## EXERCISE OBJECTIVE
Transcribe all the data below exactly, leaving its pictures out.

## RECORDED INFORMATION
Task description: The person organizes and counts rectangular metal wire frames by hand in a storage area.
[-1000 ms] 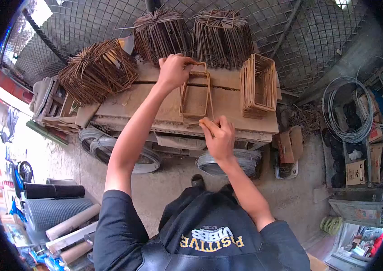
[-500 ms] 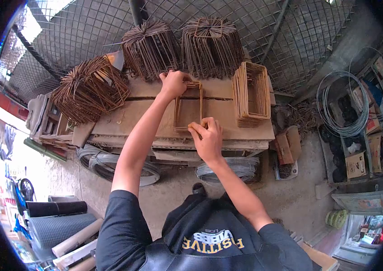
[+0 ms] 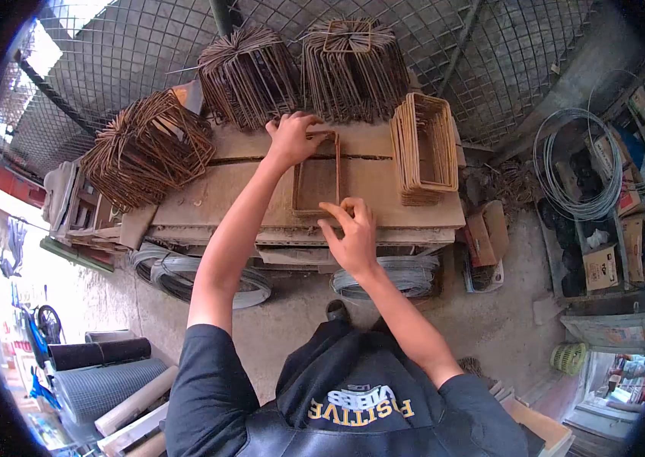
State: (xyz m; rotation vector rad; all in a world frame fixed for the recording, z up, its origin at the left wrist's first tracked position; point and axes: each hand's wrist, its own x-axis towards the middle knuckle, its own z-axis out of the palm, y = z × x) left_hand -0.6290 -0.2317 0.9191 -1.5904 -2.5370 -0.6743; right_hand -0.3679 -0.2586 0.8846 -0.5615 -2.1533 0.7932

## RESPONSE TO THE EXERCISE
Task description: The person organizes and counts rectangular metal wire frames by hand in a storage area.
[-1000 ms] 
[-500 ms] 
[+0 ms] 
State: (xyz m; rotation vector rad; all in a world frame fixed for the recording, z up, its origin at the left wrist's first tracked position; point and axes: each hand's wrist, its own x-axis towards the middle knuckle, its own z-axis out of the palm, y = z × x) left_hand -0.6290 -0.2317 0.9191 -1.5904 -2.5370 -0.6743; right_hand -0.3679 -0.2586 0.8846 -0.5615 -2.1533 0.7932

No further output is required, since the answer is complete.